Under South Korean law, all able-bodied men are expected to serve 18 to 21 months in the military to defend against the threat from the country’s nuclear-armed neighbor, North Korea. But the law allows for special exemptions to be made for some, including athletes, musicians and others who enhance the country’s prestige.
BigHit Music said in the statement that the K-pop stars were “honored to serve” their country.
The music agency said it was the “perfect time” for the announcement following a “phenomenal concert to support Busan’s bid for the World Expo 2030.”
Jin is expected to start the process to join the military as soon as the schedule for his solo release ends at the end of October, the group’s agency said.
Other members of the group plan to carry out their military service based on their own individual plans, BigHit Music said.
“Since the creation of BTS over ten years ago, the band has risen to international success, broken records, and catapulted K-pop into the global stratosphere,” the agency said.
The agency said it had been waiting for the “milestone moment when it would be possible to respect the needs of the country and for these healthy young men to serve with their countrymen, and that’s now.”
The decision comes after South Korea’s military signaled in recent weeks that it wanted to conscript members of the K-pop supergroup for mandatory service.

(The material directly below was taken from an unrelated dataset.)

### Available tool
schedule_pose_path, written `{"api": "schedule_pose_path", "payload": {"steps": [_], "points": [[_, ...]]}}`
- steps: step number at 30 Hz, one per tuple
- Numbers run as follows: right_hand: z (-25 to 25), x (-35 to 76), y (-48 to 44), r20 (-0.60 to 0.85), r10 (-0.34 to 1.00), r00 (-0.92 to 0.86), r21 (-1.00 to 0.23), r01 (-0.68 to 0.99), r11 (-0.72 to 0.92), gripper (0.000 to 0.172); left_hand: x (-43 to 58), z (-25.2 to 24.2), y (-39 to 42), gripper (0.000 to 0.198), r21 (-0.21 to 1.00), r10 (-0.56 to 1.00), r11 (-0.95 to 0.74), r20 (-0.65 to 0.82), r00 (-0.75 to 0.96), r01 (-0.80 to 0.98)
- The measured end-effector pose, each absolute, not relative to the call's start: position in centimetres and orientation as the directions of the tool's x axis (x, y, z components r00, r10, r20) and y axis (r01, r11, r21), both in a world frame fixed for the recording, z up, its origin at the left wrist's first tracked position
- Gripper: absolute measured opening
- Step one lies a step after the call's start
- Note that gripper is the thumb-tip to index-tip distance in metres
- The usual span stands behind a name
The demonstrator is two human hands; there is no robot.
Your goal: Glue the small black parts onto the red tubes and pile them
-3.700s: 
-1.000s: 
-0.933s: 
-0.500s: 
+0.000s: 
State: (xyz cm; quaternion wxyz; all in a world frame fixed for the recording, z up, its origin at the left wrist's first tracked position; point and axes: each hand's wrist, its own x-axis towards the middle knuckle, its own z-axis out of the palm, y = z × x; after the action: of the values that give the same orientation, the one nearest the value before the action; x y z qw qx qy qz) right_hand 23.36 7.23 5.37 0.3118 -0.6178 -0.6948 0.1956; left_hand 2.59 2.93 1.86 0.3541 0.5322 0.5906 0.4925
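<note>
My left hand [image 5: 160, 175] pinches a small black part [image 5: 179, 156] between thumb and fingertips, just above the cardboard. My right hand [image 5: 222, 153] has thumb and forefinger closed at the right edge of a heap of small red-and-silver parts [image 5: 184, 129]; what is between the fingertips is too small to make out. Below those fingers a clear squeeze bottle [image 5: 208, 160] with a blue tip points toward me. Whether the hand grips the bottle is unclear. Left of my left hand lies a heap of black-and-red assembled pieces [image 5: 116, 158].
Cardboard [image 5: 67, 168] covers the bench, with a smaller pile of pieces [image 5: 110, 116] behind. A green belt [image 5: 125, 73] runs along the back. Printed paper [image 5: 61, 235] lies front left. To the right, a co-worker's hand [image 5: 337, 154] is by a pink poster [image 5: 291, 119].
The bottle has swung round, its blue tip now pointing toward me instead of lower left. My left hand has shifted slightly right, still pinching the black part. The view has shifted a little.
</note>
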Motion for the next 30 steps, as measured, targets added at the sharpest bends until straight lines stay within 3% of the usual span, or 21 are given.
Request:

Lee Ki Sik, commissioner of the Military Manpower Administration, had told lawmakers earlier this month that it was “desirable” for BTS members to fulfill their military duties to ensure fairness. Defense Minister Lee Jong-sup made similar comments during a parliamentary committee meeting.
Since the draft forces young men to suspend their professional careers or studies, the dodging of military duties or creation of exemptions is a highly sensitive issue.
BTS announced a break from group musical activities to pursue solo projects in June, raising questions about their future.